Master Po let us know he doesn't need us to come feed him any longer, and after a couple days of heating up a bottle, trudging out to the field, and having him look at me like I'm crazy, I'm content to let him get what he needs from the fields and from his mother. He's still gaining weight, albeit slowly, so I'm actually pretty happy about this development. His fiber is the highest quality I've seen thus far, I'm really looking forward to seeing that fiber made into a useful product...it's going to be heavenly.
At some point the girls figured out we hadn't locked the gate to the fallow pasture, and broke through to munch on the lush grasses. To my surprise, they actually seem to be getting along just fine with the chickens. Considering they're pretty good at managing their resources (they sample from most of the field, rather than just chomp on the nearest grasses), I'm happy to let them have both fields. Forget rotational grazing: We have a designed ecosystem!

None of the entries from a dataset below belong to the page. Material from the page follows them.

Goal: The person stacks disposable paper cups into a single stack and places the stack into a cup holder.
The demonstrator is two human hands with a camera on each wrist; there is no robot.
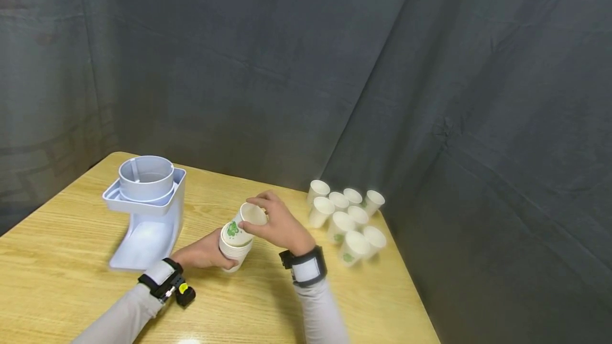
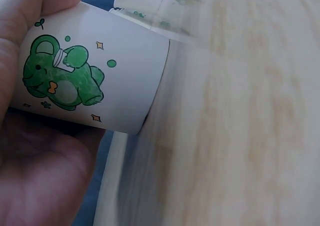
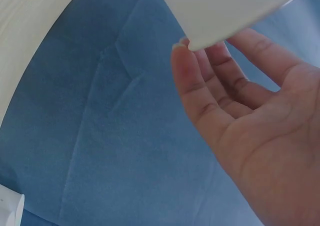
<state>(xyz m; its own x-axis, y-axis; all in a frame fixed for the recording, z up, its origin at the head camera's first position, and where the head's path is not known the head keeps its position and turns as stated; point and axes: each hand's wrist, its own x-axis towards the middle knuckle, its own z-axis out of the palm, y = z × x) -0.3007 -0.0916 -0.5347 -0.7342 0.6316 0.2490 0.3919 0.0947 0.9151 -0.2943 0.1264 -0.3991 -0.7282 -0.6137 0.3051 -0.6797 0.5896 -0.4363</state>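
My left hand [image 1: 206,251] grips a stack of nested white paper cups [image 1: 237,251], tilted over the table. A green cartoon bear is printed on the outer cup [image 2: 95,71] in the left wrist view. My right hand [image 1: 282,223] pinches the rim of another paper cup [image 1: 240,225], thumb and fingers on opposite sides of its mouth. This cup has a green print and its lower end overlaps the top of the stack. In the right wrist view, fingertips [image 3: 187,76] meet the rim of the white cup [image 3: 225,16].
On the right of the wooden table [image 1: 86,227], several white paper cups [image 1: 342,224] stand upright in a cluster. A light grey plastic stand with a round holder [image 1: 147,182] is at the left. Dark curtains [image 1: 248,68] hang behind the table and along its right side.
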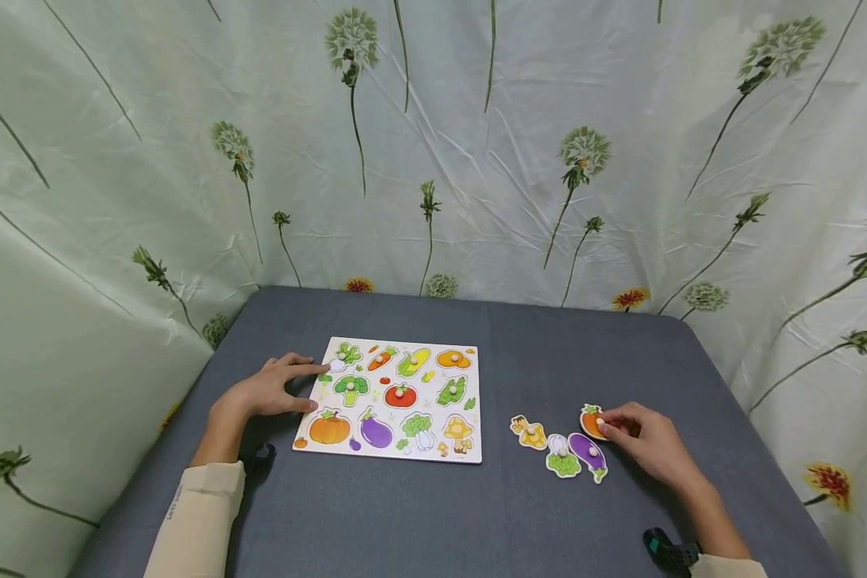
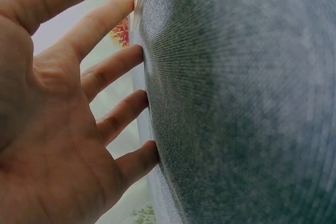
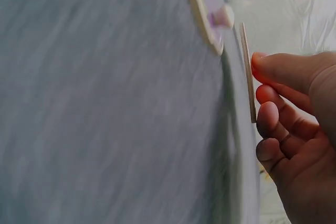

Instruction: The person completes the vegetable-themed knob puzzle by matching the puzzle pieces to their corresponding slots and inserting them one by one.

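A white vegetable puzzle board lies on the table. My left hand spreads its fingers at the board's left edge, thumb and fingertips touching it; the left wrist view shows the spread fingers against the grey cloth. Between thumb and fingers, my right hand pinches the knob of an orange pumpkin puzzle piece. Edge-on in the right wrist view, this piece looks raised off the cloth. Beside it lie an eggplant piece, a leafy green-and-white cabbage piece and a yellow mushroom piece.
Grey cloth covers the table. Several pieces with knobs, such as the tomato piece, sit in the board's upper rows; its bottom row shows printed pictures without knobs. A dandelion-print curtain hangs behind and at the sides.
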Tool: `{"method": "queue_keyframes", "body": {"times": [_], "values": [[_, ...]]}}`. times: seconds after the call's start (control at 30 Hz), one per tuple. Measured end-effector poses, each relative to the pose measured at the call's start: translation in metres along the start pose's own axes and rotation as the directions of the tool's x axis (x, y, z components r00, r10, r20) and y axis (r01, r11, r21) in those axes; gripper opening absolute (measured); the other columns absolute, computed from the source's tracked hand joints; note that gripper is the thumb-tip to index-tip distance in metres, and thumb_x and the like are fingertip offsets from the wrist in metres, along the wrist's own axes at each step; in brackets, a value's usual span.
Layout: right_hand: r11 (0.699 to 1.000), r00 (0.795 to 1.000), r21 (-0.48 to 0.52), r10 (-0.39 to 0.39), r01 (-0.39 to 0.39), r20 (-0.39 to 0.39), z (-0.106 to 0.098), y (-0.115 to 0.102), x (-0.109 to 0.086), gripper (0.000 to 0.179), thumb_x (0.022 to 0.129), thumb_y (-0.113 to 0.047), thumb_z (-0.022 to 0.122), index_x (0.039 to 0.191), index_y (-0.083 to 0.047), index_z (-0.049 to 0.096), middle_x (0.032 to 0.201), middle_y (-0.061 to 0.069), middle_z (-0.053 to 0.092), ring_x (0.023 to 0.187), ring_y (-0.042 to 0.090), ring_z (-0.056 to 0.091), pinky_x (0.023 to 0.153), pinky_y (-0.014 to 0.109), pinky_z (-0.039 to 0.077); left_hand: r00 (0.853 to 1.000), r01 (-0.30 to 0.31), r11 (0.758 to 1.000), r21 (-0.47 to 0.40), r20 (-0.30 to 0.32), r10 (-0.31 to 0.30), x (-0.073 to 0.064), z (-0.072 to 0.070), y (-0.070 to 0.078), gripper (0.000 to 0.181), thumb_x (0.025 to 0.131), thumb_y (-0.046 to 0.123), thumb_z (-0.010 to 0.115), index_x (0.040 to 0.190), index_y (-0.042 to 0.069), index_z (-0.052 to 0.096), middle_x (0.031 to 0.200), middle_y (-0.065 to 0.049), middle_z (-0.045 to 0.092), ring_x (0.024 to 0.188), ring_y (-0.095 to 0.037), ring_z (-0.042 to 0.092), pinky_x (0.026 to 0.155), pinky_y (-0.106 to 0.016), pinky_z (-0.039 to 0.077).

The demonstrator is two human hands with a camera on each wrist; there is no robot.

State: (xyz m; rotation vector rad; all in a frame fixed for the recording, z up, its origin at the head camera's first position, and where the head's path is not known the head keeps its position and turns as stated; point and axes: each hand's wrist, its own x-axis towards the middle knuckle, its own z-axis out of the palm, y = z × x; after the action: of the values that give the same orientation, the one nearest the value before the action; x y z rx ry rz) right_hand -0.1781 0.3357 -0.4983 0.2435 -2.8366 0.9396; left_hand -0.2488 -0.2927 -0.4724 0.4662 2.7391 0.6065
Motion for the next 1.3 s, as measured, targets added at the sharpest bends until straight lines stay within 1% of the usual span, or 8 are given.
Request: {"method": "queue_keyframes", "body": {"times": [0.1,0.3,0.4,0.53,0.77,0.97,1.1,1.3], "values": [[1.000,1.000,0.000,-0.017,0.017,0.007,0.003,-0.009,0.007,0.011,0.091,-0.024,0.080,0.099,-0.016,0.079,0.084,-0.004,0.063,0.069,0.003,0.048,0.061,0.023,0.039,1.000,-0.001,1.000,0.002,0.000,0.001,-0.001,0.000,-0.001,0.077,0.084,0.046,0.079,0.150,0.017,0.055,0.153,-0.024,0.042,0.132,-0.048,0.038,0.103,-0.073,0.036],[1.000,0.999,0.011,-0.018,0.018,0.034,0.013,-0.032,0.025,0.015,0.092,-0.026,0.079,0.102,-0.014,0.080,0.086,-0.003,0.064,0.071,0.008,0.049,0.062,0.024,0.040,1.000,0.014,1.000,-0.001,0.002,-0.014,-0.001,0.001,-0.002,0.077,0.083,0.048,0.079,0.150,0.018,0.056,0.153,-0.024,0.041,0.133,-0.048,0.037,0.103,-0.074,0.036],[0.998,0.998,0.045,-0.043,0.041,0.036,0.021,-0.044,0.033,0.013,0.091,-0.023,0.080,0.100,-0.014,0.080,0.086,-0.003,0.064,0.071,0.009,0.050,0.061,0.024,0.041,1.000,0.018,1.000,-0.006,0.001,-0.018,-0.001,0.001,-0.002,0.077,0.083,0.048,0.079,0.150,0.018,0.056,0.153,-0.024,0.041,0.133,-0.049,0.036,0.103,-0.074,0.036],[0.992,0.994,0.095,-0.093,0.087,0.052,0.033,-0.060,0.043,0.010,0.092,-0.020,0.079,0.100,-0.014,0.079,0.088,-0.003,0.065,0.071,0.009,0.050,0.061,0.024,0.042,1.000,0.003,1.000,-0.002,-0.009,-0.003,-0.001,0.001,-0.004,0.077,0.083,0.048,0.080,0.150,0.018,0.056,0.154,-0.024,0.042,0.134,-0.050,0.036,0.103,-0.074,0.035],[0.978,0.984,0.154,-0.157,0.143,0.083,0.054,-0.095,0.058,0.009,0.092,-0.021,0.079,0.100,-0.017,0.079,0.090,-0.004,0.066,0.073,0.009,0.052,0.064,0.024,0.044,1.000,-0.002,1.000,-0.001,-0.009,0.002,0.000,0.000,-0.006,0.077,0.084,0.049,0.079,0.150,0.018,0.055,0.154,-0.024,0.041,0.135,-0.050,0.036,0.103,-0.074,0.035],[0.968,0.977,0.201,-0.173,0.147,0.121,0.070,-0.127,0.066,0.011,0.093,-0.023,0.078,0.102,-0.017,0.080,0.094,-0.004,0.068,0.073,0.012,0.052,0.064,0.025,0.045,1.000,-0.011,1.000,0.004,-0.008,0.011,0.001,0.000,-0.005,0.078,0.085,0.050,0.079,0.151,0.018,0.054,0.154,-0.024,0.041,0.135,-0.050,0.036,0.103,-0.073,0.035],[0.955,0.968,0.244,-0.206,0.167,0.144,0.079,-0.144,0.070,0.012,0.093,-0.024,0.078,0.103,-0.017,0.080,0.096,-0.005,0.068,0.073,0.013,0.053,0.065,0.025,0.045,1.000,-0.017,1.000,0.005,-0.012,0.017,0.002,0.001,-0.006,0.078,0.085,0.050,0.079,0.151,0.018,0.054,0.154,-0.024,0.041,0.135,-0.049,0.036,0.103,-0.073,0.035],[0.942,0.958,0.278,-0.238,0.188,0.162,0.093,-0.161,0.074,0.012,0.092,-0.023,0.079,0.103,-0.019,0.081,0.093,-0.006,0.066,0.072,0.013,0.052,0.062,0.024,0.043,1.000,-0.010,1.000,0.008,-0.008,0.010,0.003,0.003,-0.007,0.078,0.085,0.050,0.079,0.152,0.019,0.053,0.155,-0.024,0.041,0.136,-0.050,0.036,0.103,-0.073,0.035]]}}
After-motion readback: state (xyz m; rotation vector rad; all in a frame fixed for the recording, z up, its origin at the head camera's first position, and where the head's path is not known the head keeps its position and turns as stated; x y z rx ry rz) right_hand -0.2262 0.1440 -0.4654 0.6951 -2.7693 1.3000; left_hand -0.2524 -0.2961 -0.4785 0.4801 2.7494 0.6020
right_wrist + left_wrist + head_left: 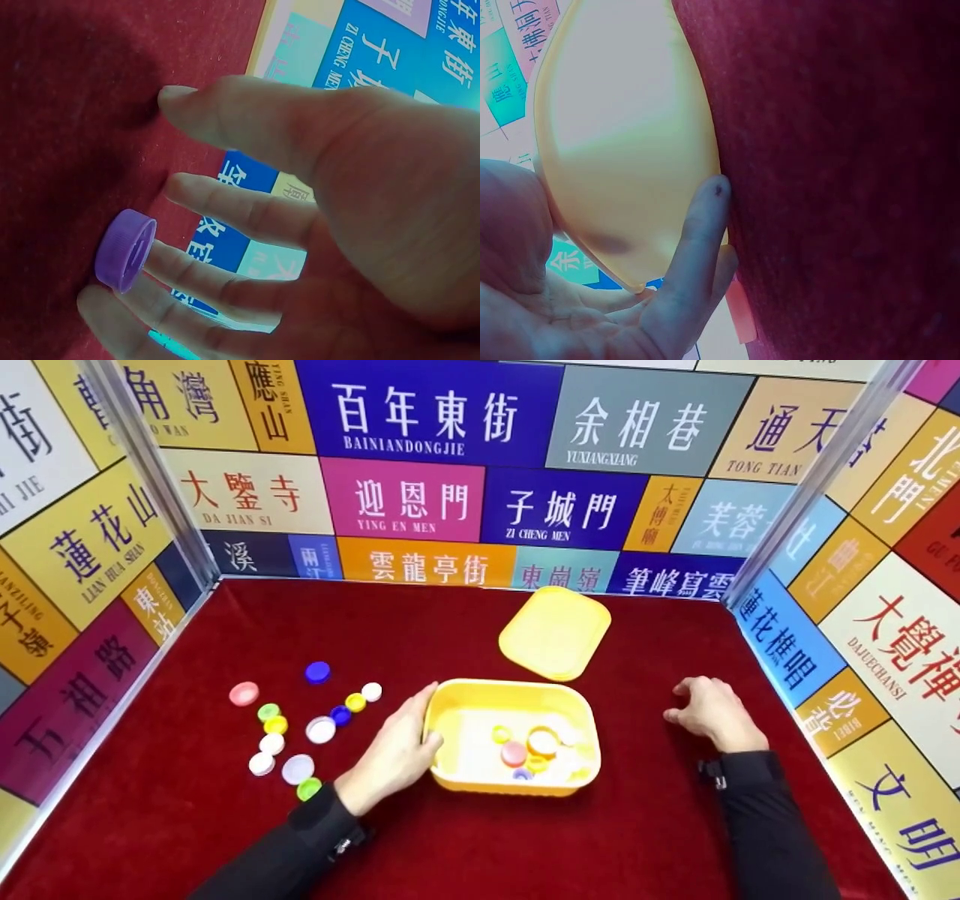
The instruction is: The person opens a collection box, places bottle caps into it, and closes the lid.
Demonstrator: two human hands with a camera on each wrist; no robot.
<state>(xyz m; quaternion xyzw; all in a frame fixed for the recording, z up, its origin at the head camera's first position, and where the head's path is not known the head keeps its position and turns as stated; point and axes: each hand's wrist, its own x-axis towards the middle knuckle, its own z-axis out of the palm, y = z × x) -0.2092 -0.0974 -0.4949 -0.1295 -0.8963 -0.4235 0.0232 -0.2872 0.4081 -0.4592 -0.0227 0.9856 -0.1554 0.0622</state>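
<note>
My left hand (397, 745) grips the left end of a yellow plastic box (450, 780), its thumb over the rim and its fingers against the outer wall. The left wrist view shows a fingertip (717, 189) pressed to the box's side. Several bottle caps, among them a pink cap (514, 754), lie inside the box. My right hand (712, 711) is low over the cloth, right of the box, with thumb and fingers apart. In the right wrist view a purple bottle cap (124, 251) stands on its edge by the fingertips; the head view hides it behind the hand.
Left of the box several loose caps lie scattered, including a blue cap (317, 673), a pink cap (244, 694) and a green cap (309, 789). A yellow lid (555, 634) lies behind the box. Printed panels (420, 495) wall in the red cloth (420, 637) on three sides.
</note>
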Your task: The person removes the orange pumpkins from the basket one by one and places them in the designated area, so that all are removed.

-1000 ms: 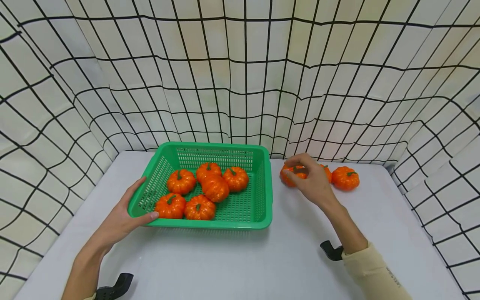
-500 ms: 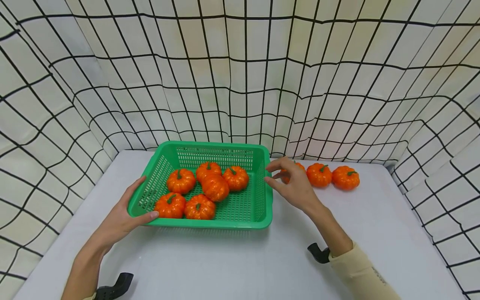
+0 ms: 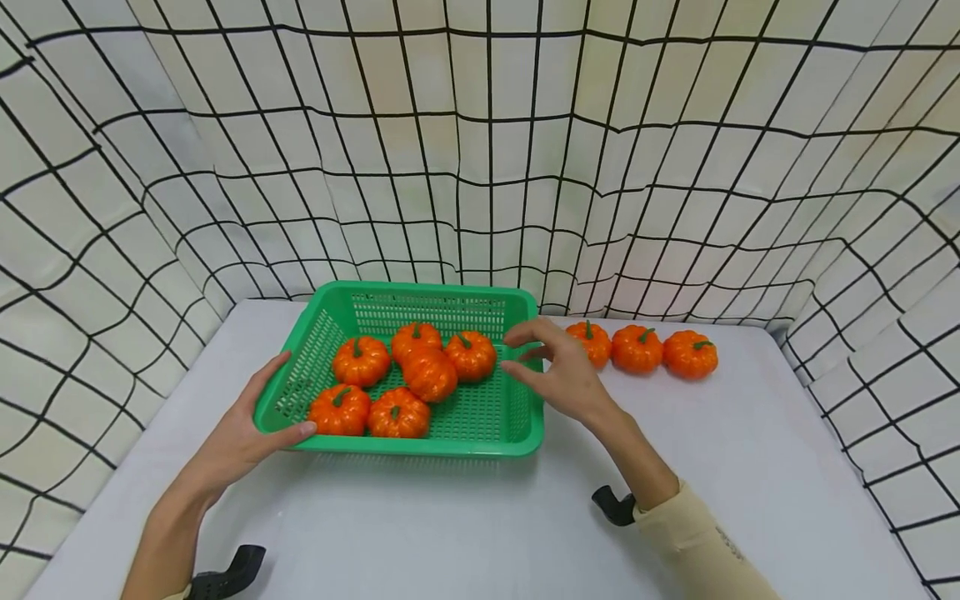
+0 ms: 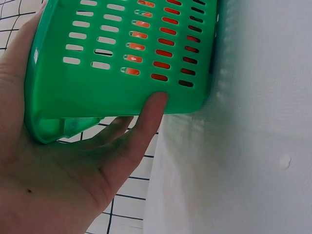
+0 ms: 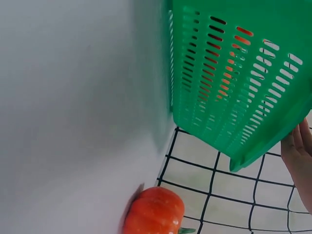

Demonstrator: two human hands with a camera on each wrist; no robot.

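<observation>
A green perforated plastic basket (image 3: 420, 448) holds several small orange pumpkins (image 3: 430, 375). My left hand (image 3: 232, 437) grips its left end, the thumb over the front rim; in the left wrist view, fingers of that hand (image 4: 97, 165) lie against the basket's outer wall (image 4: 112, 92). At the right rim is my right hand (image 3: 558, 371), thumb and fingers loosely bent and apart, with nothing seen between them. From the right wrist, this hand (image 5: 298, 156) shows at the image edge beside the basket rim; whether it touches the rim I cannot tell.
Three more pumpkins (image 3: 637, 349) stand in a row on the white table (image 3: 450, 525), right of the basket. A white wall with black grid netting (image 3: 480, 167) rises behind and at both sides. A black wrist mount (image 3: 613, 506) sits at the right cuff.
My right hand has moved left from over the nearest loose pumpkin to the basket's right rim, leaving that pumpkin on the table. The left hand and basket stay almost unchanged.
</observation>
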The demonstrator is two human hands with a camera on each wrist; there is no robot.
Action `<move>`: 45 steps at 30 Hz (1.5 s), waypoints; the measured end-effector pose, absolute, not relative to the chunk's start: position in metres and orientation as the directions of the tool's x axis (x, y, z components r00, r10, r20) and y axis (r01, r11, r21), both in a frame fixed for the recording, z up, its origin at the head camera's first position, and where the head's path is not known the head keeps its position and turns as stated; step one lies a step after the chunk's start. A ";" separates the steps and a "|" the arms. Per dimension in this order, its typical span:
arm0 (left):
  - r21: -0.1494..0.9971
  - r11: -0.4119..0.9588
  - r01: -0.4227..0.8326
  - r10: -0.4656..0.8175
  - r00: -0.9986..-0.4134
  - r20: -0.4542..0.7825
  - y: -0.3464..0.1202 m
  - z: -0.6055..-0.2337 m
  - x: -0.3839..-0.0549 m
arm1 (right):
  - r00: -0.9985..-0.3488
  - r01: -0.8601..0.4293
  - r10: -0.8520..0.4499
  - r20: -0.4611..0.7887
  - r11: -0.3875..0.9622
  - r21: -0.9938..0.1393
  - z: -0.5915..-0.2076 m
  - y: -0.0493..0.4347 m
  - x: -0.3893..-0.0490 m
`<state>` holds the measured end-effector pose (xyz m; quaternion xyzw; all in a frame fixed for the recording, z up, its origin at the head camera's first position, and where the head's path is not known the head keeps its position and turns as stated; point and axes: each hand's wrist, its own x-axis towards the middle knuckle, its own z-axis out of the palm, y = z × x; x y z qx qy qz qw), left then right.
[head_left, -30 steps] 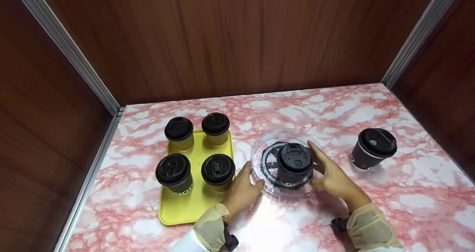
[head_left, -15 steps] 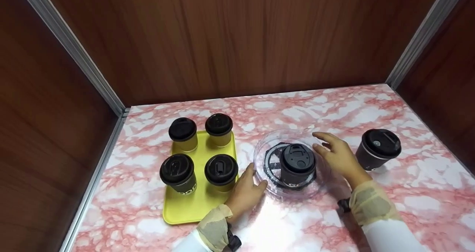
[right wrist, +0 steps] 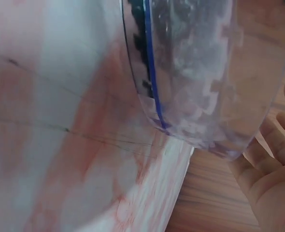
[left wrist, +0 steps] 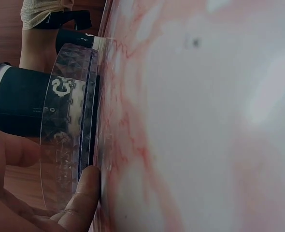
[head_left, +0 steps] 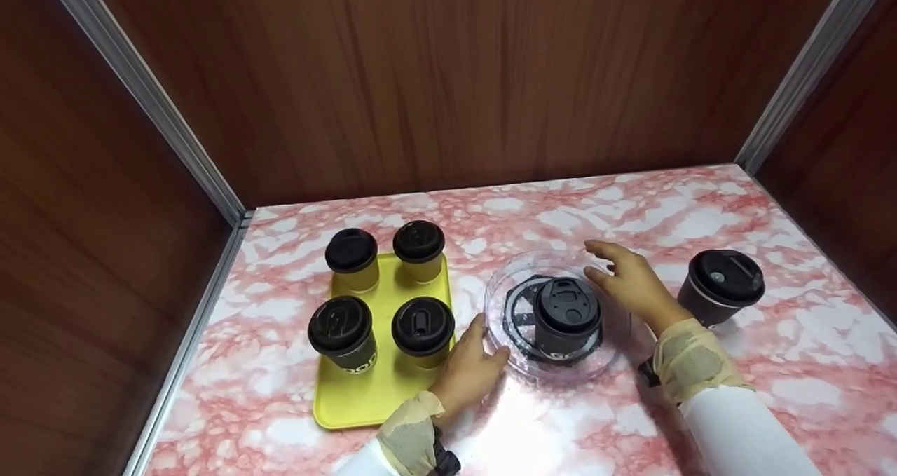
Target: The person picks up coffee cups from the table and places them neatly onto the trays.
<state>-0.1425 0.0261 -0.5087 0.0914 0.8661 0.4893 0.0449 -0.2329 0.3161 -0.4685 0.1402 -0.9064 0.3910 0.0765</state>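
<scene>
On the pink marbled tabletop (head_left: pixel 252 371), the right hand (head_left: pixel 634 283), loosely spread, has left the black lidded paper cup (head_left: pixel 566 315), seemingly settled inside the clear round plastic tray (head_left: pixel 560 374); the relaxed left hand (head_left: pixel 469 372) touches the tray.

This looks like a small walled booth (head_left: pixel 434 111), probably a test or lab station. Tall reddish-brown wood-grain panels (head_left: pixel 91 216) stand along the far and side edges of a red-and-white marble-patterned worktop (head_left: pixel 792 392), with ridged silver metal profiles (head_left: pixel 151 97) rising at both far corners. Small black wrist-worn devices (head_left: pixel 446 458) fit such a station.
</scene>
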 end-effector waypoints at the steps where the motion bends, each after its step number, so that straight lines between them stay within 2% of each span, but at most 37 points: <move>1: 0.856 0.504 0.118 0.202 -0.979 0.016 0.025 -0.509 -0.142 | -0.949 -0.313 -0.200 0.243 0.662 -0.681 -0.469 0.315 -0.234; 11: 0.853 0.513 0.100 0.157 -0.987 0.021 0.025 -0.507 -0.133 | -0.959 -0.280 -0.238 0.154 0.705 -0.652 -0.466 0.311 -0.250; 21: 0.881 0.449 0.150 0.232 -0.972 0.048 0.033 -0.508 -0.129 | -0.955 -0.278 -0.282 0.096 0.725 -0.630 -0.469 0.312 -0.265; 28: 0.871 0.457 0.178 0.253 -0.965 0.064 0.033 -0.507 -0.134 | -0.943 -0.317 -0.307 0.125 0.723 -0.614 -0.475 0.311 -0.269; 37: 0.861 0.494 0.120 0.227 -0.974 0.006 0.033 -0.506 -0.139 | -0.944 -0.322 -0.295 0.151 0.711 -0.625 -0.484 0.316 -0.259; 45: 0.867 0.474 0.151 0.206 -0.977 0.057 0.034 -0.509 -0.146 | -0.944 -0.326 -0.283 0.169 0.731 -0.600 -0.491 0.320 -0.250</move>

That's just what farming is, isn't it? A designed system. I like imagining my job as farmer is to enhance natural processes, make them work for me. We take a basic relationship of pasture, grazing animal, and predators, and see the potential in it. That fiber is useful for more than dulling a predators claws...perhaps if we protected the animals from harm, and then harvested their fiber? And just like that we've entered into a complex, mutually rewarding relationship with our environment and the creatures in it.